**WHAT YOU NEED TO DO**.
The result should be the listing below restated word for word, with images left out.
■ ■ ■
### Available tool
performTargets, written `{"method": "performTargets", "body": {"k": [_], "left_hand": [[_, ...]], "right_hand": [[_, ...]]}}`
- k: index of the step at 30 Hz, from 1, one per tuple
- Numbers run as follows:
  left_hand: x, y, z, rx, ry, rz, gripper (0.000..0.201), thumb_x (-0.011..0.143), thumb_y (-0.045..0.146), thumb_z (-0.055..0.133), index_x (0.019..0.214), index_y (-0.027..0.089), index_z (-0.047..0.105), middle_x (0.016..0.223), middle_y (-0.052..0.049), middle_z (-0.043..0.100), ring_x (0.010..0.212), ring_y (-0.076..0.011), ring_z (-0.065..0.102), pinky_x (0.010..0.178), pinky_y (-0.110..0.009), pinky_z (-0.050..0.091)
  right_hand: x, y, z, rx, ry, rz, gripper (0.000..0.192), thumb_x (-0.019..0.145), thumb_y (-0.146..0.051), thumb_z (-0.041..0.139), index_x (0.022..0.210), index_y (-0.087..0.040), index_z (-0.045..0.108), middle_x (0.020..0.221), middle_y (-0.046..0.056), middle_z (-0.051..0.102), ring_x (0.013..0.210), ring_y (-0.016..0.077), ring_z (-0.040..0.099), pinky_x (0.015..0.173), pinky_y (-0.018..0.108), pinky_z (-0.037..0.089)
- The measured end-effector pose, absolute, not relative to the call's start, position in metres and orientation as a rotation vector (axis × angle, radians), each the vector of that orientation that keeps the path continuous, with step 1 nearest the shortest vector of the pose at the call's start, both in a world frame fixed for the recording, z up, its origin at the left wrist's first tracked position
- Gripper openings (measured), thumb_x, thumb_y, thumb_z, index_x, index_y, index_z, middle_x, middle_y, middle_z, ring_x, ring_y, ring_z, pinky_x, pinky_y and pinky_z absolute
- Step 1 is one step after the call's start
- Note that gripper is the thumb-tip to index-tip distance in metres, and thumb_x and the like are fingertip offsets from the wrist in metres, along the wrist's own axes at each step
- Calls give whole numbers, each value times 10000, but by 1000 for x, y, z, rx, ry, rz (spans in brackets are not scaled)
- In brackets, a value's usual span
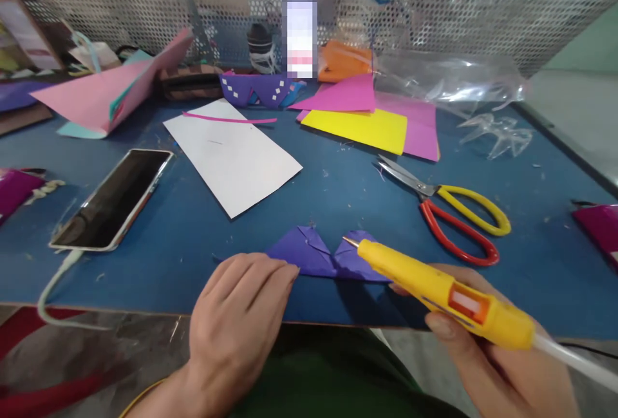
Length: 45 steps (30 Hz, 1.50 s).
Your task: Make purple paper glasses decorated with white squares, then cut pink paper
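Observation:
A folded purple paper piece [318, 252] lies near the front edge of the blue table [193, 225]. My left hand [236, 321] rests palm down with its fingertips on the paper's left end. My right hand [487, 353] grips a yellow glue gun [434, 286]. Its metal tip points left and hovers just over the paper's right half. A white glue stick pokes out of the gun's back end.
Red and yellow scissors [449, 209] lie shut at the right. A phone [116, 198] with a cable sits at the left, a white sheet [232, 154] in the middle. Yellow [357, 128], magenta and pink papers, a purple decorated piece [255, 89] and clear plastic lie further back.

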<state>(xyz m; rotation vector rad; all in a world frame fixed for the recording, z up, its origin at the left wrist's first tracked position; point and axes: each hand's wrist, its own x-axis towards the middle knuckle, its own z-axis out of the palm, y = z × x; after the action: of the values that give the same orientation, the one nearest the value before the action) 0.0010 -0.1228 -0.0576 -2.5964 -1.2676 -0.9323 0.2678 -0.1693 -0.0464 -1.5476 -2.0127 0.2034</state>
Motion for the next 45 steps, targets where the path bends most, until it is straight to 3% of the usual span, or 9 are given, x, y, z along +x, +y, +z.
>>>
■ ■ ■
**RESULT OF THE EXERCISE**.
### Available tool
performTargets, written `{"method": "performTargets", "body": {"k": [_], "left_hand": [[_, ...]], "right_hand": [[_, ...]]}}`
- k: index of the step at 30 Hz, from 1, one per tuple
- Numbers run as follows:
  left_hand: x, y, z, rx, ry, rz, gripper (0.000..0.201), thumb_x (-0.011..0.143), thumb_y (-0.045..0.146), thumb_z (-0.055..0.133), index_x (0.019..0.214), index_y (-0.027..0.089), index_z (-0.047..0.105), middle_x (0.016..0.223), middle_y (-0.052..0.049), middle_z (-0.043..0.100), ring_x (0.010..0.212), ring_y (-0.076..0.011), ring_z (-0.065..0.102), pinky_x (0.010..0.178), pinky_y (-0.110..0.009), pinky_z (-0.050..0.091)
  right_hand: x, y, z, rx, ry, rz, gripper (0.000..0.192), thumb_x (-0.019..0.145), thumb_y (-0.146..0.051), thumb_z (-0.041..0.139), index_x (0.022..0.210), index_y (-0.087..0.040), index_z (-0.045..0.108), middle_x (0.020..0.221), middle_y (-0.046..0.056), middle_z (-0.051..0.102), ring_x (0.013..0.210), ring_y (-0.016..0.077), ring_z (-0.040..0.099), pinky_x (0.015..0.173), pinky_y (-0.018..0.108), pinky_z (-0.037..0.089)
- The measured end-effector pose, absolute, not relative to the call's start, position in metres and orientation as a rotation vector (axis × angle, radians), each the vector of that orientation that keeps the path continuous, with step 1 nearest the shortest vector of the pose at the call's start, both in a world frame fixed for the recording, z up, its origin at the left wrist's first tracked position
- Gripper openings (measured), thumb_x, thumb_y, thumb_z, index_x, index_y, index_z, middle_x, middle_y, middle_z, ring_x, ring_y, ring_z, pinky_x, pinky_y and pinky_z absolute
- Step 1 is one step after the call's start
- Note that gripper is the thumb-tip to index-tip distance in metres, and thumb_x and the like are fingertip offsets from the wrist in metres, along the wrist's own axes at each step
- Calls give whole numbers, each value times 10000, but by 1000 for x, y, z, rx, ry, rz (spans in brackets are not scaled)
- In brackets, a value's usual span
Length: 45 steps (30 Hz, 1.50 s).
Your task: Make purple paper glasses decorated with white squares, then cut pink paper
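Observation:
A folded purple paper piece [318, 252] lies near the front edge of the blue table [193, 225]. My left hand [236, 321] rests palm down with its fingertips on the paper's left end. My right hand [487, 353] grips a yellow glue gun [434, 286]. Its metal tip points left and hovers just over the paper's right half. A white glue stick pokes out of the gun's back end.
Red and yellow scissors [449, 209] lie shut at the right. A phone [116, 198] with a cable sits at the left, a white sheet [232, 154] in the middle. Yellow [357, 128], magenta and pink papers, a purple decorated piece [255, 89] and clear plastic lie further back.
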
<state>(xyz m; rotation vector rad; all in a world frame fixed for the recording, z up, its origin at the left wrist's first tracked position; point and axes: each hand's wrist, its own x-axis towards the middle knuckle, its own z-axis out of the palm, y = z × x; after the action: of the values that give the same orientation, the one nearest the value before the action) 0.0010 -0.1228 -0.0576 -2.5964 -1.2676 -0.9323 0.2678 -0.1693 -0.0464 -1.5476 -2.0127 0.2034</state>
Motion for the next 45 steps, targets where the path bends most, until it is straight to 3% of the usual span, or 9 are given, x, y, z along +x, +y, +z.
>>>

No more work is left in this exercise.